Specialty: Wetland and stream-related services
Principal: Sarah Spear Cooke, Ph.D.
Year founded: 1995
2000 revenues: $350,000 to $450,000
Projected 2001 revenues: $300,000 to $400,000

Photo courtesy CSS
Cooke Scientific Services is keeping busy this summer evaluating project sites that were restored in the past, such as this site on the Sammamish Plateau. The Arbors at Pine Lake site was restored a year ago for the Chaffey Corp.

Business is busy for Cooke Scientific Services, says principal Sara Spear Cooke. “For us, it’s been quite good,” she said. The five-person firm added two extra people for the summer to keep up with the work load.

“Summers are always busy monitoring projects that have been installed in the past,” Cooke said. One such project CSS is revisiting is a site on the Sammamish Plateau called the Arbors at Pine Lake for the Chaffey Corp. The site was restored a year ago, and now the firm will report back on the status of the site.

Along with delineating and inventorying wetlands and stream corridors, CSS assesses wetlands and monitors stream mitigations. The firm works for several jurisdictions, including cities, counties and tribes, often working with other larger firms on complex projects.

CSS specializes in wetland sand stream-related work, especially when it comes to helping clients with Endangered Species Act issues. “Almost every project that comes in these days requires a (biological evaluation),” she said.

One of the strengths of CSS, Cooke said, “is that we keep up on the ESA regulations probably more tightly than just about any other firm.” Staff time is spent calling agencies to find out what changes and new guidance have come out “on a weekly basis,” she said. “It’s pretty clear that other firms aren’t keeping up with it. (We’re) spending a lot of time helping other firms keep current.”

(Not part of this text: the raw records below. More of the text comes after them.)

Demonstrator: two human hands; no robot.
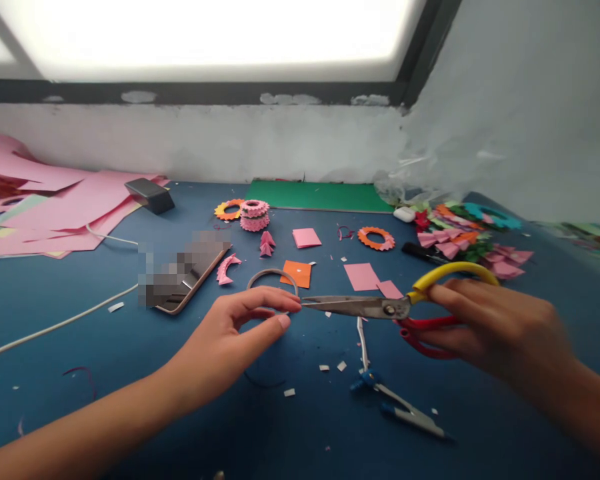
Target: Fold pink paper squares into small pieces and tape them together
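Observation:
My right hand grips a pair of scissors by its yellow and red handles. The blades are nearly closed and point left. My left hand is pinched, thumb against forefinger, right at the blade tips. A thin grey ring arcs up from behind those fingers and seems to be held in the pinch. Both hands hover just above the blue table.
A blue drawing compass lies under the scissors. Near it are a phone, a white cable, pink and orange paper squares, folded paper rings, pink sheets, a green sheet and a paper flower pile.

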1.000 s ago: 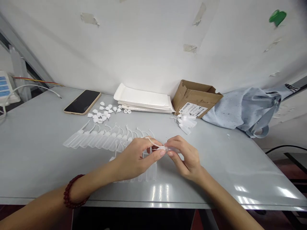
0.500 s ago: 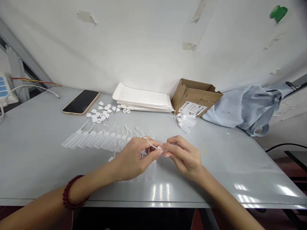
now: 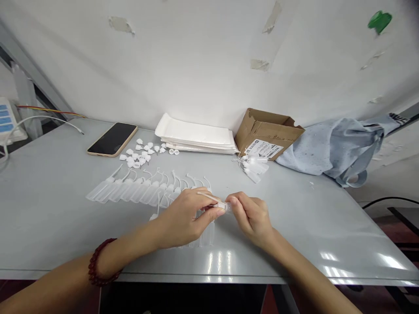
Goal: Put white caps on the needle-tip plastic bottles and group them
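Note:
Between my hands is a small clear plastic bottle (image 3: 228,208) with a white cap (image 3: 221,205) and a thin curved spout (image 3: 207,196). My left hand (image 3: 186,216) pinches the cap between thumb and fingers. My right hand (image 3: 252,216) is closed round the bottle's body, most of which its fingers hide. Beneath and behind my left hand lie several similar bottles (image 3: 134,190) in a row, their spouts pointing away from me. More bottles (image 3: 207,234) lie closer in, partly covered by my left hand.
Small white caps (image 3: 139,157) lie loose beside a phone (image 3: 113,139). White envelopes (image 3: 199,133) are stacked against the wall, next to an open cardboard box (image 3: 266,133). A few bottles (image 3: 253,168) lie before the box. A light blue cloth bag (image 3: 322,146) rests at the right.
My right hand has turned, its thumb now on top and its fingers curled round the bottle. The white cap shows more plainly in my left fingers.

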The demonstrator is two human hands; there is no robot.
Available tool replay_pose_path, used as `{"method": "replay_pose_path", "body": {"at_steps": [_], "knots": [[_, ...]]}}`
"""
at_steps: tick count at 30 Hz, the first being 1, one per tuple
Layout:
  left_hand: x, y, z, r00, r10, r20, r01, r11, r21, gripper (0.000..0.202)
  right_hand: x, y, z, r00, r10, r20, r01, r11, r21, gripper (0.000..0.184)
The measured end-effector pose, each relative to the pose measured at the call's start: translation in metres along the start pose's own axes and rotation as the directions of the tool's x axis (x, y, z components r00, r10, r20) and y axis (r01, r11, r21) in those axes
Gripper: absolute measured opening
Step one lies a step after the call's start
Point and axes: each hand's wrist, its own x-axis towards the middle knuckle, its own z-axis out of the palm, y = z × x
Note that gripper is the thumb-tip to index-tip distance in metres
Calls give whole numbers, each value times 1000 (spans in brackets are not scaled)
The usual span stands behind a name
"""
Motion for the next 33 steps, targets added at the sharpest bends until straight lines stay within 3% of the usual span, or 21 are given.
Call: {"method": "replay_pose_path", "body": {"at_steps": [4,8,10,12,14,16,18,21,26,30,33], "knots": [[0,-9,6,991,128,-33,-122,981,148,28,5,2,-1,971,181,154,-199,973,114,35],[2,-20,6,981,147,-125,-124,977,171,12,11,15,-5,899,339,276,-400,893,206,42],[4,-23,2,980,98,-175,-64,980,190,12,14,31,-11,884,426,193,-464,853,239,41],[5,-25,-6,977,18,-214,27,979,204,14,17,54,-19,876,483,19,-473,850,230,42],[6,-27,-14,963,-64,-260,119,972,204,16,17,83,-26,872,471,-132,-463,882,92,43],[7,-31,-23,942,-123,-311,194,958,209,18,16,113,-31,890,378,-254,-420,897,-137,40],[8,-38,-32,922,-139,-362,241,937,254,19,14,139,-33,892,322,-316,-417,856,-306,43],[9,-53,-47,895,-121,-429,302,873,383,20,11,161,-32,888,323,-326,-427,843,-326,42],[7,-71,-78,835,-196,-514,467,748,472,24,11,158,-32,869,360,-341,-450,860,-239,39],[3,-71,-95,829,-286,-480,534,659,530,32,10,142,-35,815,406,-413,-501,852,-151,38],[0,-77,-101,826,-325,-460,555,609,566,33,11,127,-36,824,375,-424,-466,874,-133,32]]}}
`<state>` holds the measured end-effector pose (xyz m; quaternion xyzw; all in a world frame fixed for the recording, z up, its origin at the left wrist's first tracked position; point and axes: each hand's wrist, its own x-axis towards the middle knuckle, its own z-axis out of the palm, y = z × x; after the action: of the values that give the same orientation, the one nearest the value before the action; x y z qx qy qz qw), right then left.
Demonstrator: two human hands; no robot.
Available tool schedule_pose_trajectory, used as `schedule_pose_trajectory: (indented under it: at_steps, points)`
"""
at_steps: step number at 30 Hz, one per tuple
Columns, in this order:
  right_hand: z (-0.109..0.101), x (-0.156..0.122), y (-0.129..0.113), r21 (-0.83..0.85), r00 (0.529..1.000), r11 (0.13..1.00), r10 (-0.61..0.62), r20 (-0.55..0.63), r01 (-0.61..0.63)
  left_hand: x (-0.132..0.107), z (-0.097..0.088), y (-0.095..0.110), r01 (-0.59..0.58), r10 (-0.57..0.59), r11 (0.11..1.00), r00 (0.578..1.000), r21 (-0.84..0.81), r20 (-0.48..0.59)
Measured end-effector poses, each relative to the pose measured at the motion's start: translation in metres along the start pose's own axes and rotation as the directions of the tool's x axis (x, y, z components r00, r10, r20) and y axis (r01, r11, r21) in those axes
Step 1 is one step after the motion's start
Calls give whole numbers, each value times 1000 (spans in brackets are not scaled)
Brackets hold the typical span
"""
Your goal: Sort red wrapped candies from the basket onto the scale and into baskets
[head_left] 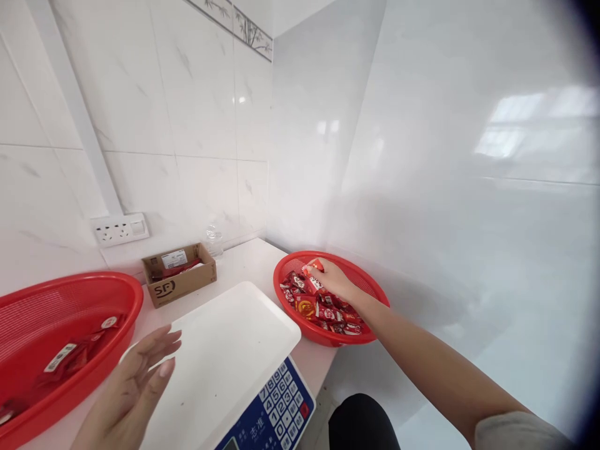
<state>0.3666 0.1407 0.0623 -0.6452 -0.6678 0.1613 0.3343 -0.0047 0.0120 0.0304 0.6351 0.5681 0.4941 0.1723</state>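
Note:
My right hand (332, 279) reaches into a red plastic basket (377, 294) on the right. Between its thumb and fingers is a red candy packet (315, 282) with white lettering. Many small wrapped candies (328, 312) in red wrappers lie beneath it in the basket. My left hand (135, 387) is held over the left edge of the white weighing scale pan (225, 350), fingers apart and holding nothing. Blue keys and white numbers fill the scale's keypad (281, 406) at the near right side.
At the left stands a larger red basket (135, 300) with a few red packets (70, 359). A small cardboard box (187, 281) and a clear plastic bottle (214, 240) stand by the tiled wall, below a socket panel (120, 230). Walls close off the corner behind.

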Motion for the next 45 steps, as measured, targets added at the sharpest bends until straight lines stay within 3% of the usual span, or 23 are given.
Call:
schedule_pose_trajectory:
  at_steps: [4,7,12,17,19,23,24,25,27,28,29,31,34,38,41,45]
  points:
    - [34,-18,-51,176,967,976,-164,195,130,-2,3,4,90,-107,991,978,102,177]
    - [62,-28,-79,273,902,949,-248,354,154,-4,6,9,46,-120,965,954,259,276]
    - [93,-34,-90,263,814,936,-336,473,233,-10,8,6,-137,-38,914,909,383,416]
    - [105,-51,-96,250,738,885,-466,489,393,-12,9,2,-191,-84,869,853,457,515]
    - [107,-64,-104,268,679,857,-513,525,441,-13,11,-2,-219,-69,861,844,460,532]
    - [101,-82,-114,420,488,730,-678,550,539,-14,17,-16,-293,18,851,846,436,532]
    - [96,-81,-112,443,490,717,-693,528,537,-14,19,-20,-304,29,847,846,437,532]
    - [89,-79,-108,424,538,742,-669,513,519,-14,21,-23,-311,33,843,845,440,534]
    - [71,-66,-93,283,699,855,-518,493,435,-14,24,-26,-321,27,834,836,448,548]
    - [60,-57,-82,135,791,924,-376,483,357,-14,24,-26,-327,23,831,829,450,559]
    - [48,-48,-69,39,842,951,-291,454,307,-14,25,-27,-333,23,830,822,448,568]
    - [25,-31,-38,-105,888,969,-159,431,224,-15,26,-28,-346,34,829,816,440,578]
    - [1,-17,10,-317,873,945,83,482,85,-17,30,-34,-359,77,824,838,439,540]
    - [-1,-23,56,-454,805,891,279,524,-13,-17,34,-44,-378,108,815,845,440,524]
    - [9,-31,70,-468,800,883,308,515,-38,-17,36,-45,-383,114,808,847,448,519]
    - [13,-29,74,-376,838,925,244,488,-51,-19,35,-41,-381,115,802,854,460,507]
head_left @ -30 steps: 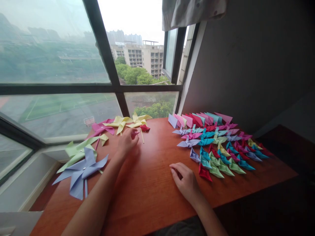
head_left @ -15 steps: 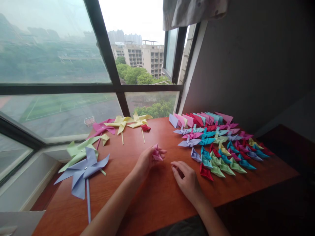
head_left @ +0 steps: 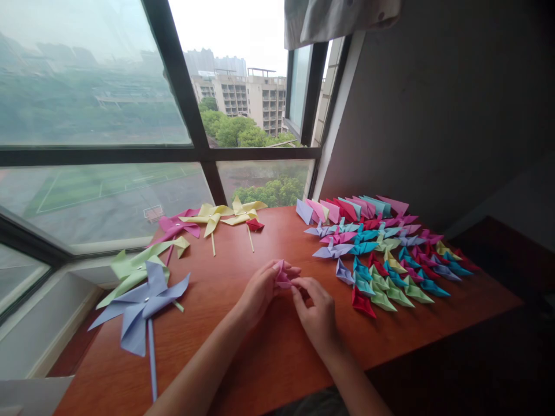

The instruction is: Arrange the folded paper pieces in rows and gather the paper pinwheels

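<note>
A small pink folded-paper boat (head_left: 283, 276) is held above the middle of the table. My left hand (head_left: 260, 289) is closed round its left side, with the thumb on the paper and the fingers behind it. The thumb and forefinger of my right hand (head_left: 315, 309) pinch its lower right tip. To the right of my hands stand rows of folded paper boats, the nearest a red paper boat (head_left: 363, 301) and a green paper boat (head_left: 383, 300). Behind these lie several folded paper cranes, such as a lilac crane (head_left: 333, 249).
Paper pinwheels line the left side: a lilac pinwheel (head_left: 145, 300), a green pinwheel (head_left: 139, 268), a magenta pinwheel (head_left: 178, 225) and yellow ones (head_left: 211, 215). A small red folded paper (head_left: 254, 225) lies near the back edge of the wooden table (head_left: 243, 370). Windows rise behind.
My right hand has moved left and now pinches the pink paper boat, where before it hovered apart from it. My left hand still holds the boat. The camera view has shifted slightly.
</note>
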The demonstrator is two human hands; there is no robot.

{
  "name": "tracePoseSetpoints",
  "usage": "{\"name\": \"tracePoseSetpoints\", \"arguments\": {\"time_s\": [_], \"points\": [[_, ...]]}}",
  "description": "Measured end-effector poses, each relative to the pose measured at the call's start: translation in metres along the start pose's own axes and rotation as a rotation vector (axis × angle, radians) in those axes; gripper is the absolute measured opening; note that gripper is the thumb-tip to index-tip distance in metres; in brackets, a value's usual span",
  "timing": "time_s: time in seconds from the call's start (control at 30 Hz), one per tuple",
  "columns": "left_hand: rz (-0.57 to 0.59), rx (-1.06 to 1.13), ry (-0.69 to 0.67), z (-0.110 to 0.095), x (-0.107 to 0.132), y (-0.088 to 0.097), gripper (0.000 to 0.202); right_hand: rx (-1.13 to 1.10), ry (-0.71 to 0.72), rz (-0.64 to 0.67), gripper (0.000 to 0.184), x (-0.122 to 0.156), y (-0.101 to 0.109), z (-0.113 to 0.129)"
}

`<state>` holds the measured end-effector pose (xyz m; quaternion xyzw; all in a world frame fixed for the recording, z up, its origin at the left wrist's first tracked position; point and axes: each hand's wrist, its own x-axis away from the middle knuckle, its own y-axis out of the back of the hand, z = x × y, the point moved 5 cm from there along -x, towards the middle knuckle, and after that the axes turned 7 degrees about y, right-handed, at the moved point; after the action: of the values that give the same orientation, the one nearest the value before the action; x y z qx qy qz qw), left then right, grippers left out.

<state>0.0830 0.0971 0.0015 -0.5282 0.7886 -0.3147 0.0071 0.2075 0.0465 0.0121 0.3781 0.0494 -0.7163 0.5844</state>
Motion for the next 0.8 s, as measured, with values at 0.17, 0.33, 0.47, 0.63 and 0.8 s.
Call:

It’s that expertise in the ESA that keeps CSS busy. “I get through the grapevine that, for other companies, (business) hasn’t been so good,” Cooke said.

One factor may be a decrease in the amount of new development since the economy started to slow down. Another factor may be environmental regulations themselves. “With the fish issue, people are having up to a year, year-and-a-half delay on their projects,” she said.

“We pretty much always have work, if there’s work to be had,” Cooke said. “We have a fairly good reputation with the agencies.”

While CSS is keeping busy, Cooke said she isn’t planning to add a lot of new staff. “We may pick up a full-time person in the fall,” she said. “We do large projects by teaming with other firms. I really like the size that this office is now.”